1.1 "Change in Duties" means the occurrence of one of the following events in connection with a Change in Control:

a. A diminution in the nature or scope of the Executive's authorities or duties, a change in his reporting responsibilities or titles or the assignment of the Executive to any duties or responsibilities that are inconsistent with his position, duties, responsibilities or status immediately preceding such assignment;
b. A reduction in the Executive's compensation during the Covered Period. For this purpose, "compensation" means the fair market value of all remuneration paid to the Executive by the Employer during the immediately preceding calendar year, including, without limitation, deferred compensation, stock options and other forms of incentive compensation awards, coverage under any employee benefit plan (such as a pension, thrift, medical, dental, life insurance or long-term disability plan) and other perquisites;
c. The transfer of the Executive to a location requiring a change in his residence or a material increase in the amount of travel ordinarily required of the Executive in the performance of his duties; or
d. A good faith determination by the Executive that his position, duties, responsibilities or status has been affected, whether directly or indirectly, in any manner which prohibits the effective discharge of any such duties or responsibilities.

35

1.2 "Change in Control" means and shall be deemed to have occurred if:

a. Any "person," including any "group," determined in accordance with Section 13(d)(3) of the Securities Exchange Act of 1934, as amended, becomes the beneficial owner, directly or indirectly, of securities of the Holding Corporation representing 20% or more of the combined voting power of the Holding Corporation's then outstanding securities, without the approval, recommendation, or support of the Board of Directors of the Holding Corporation as constituted immediately prior to such acquisition;
b.
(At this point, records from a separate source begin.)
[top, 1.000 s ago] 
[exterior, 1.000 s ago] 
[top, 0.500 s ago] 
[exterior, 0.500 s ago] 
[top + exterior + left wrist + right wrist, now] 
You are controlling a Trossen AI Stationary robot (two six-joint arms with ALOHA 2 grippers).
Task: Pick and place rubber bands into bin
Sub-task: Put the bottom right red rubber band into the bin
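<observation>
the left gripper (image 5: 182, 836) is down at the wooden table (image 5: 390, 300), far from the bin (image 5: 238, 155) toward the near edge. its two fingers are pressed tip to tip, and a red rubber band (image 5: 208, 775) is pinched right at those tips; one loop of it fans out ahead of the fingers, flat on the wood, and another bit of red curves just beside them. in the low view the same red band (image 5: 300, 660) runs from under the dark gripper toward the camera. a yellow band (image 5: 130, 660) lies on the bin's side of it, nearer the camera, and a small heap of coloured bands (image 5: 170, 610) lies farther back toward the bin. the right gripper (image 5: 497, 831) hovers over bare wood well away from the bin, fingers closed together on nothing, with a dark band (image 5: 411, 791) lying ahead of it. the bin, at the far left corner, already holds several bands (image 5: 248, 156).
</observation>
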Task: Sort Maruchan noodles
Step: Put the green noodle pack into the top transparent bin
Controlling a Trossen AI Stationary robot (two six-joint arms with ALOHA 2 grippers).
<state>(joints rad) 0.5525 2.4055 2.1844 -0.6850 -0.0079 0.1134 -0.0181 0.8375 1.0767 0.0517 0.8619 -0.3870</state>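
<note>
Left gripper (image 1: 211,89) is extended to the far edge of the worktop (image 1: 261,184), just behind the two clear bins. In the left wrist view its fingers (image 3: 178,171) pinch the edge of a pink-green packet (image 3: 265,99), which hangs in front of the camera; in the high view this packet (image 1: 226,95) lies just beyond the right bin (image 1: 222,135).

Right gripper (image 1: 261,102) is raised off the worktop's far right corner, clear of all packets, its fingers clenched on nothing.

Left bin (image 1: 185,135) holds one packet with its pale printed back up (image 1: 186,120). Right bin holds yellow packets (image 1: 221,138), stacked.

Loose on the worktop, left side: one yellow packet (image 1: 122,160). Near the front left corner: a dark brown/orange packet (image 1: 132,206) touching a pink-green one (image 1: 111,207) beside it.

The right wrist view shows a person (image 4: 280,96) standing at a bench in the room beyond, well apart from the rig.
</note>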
The Federal Deposit Insurance Corporation or any other regulatory agency negotiates and implements a plan for the merger, transfer of assets and liabilities, reorganization, and/or liquidation of the Bank;
c. Either of the Holding Corporation or the Bank is merged into another corporate entity or consolidated with one or more corporations, other than a wholly owned subsidiary of the Holding Corporation;
d. A change in the members of the Board of Directors of the Holding Corporation which results in the exclusion of a majority of the "continuing board." For this purpose, the term "continuing board" means the members of the Board of Directors of the Holding Corporation, determined as of the date on which this Agreement is executed and subsequent members of such board who are elected by or on the recommendation of a majority of such "continuing board"; or
e. The sale or other disposition of all or substantially all of the stock or the assets of the Bank by the Holding Corporation (or any successor corporation thereto),

1.3 "Company" means the Holding Corporation and the Bank.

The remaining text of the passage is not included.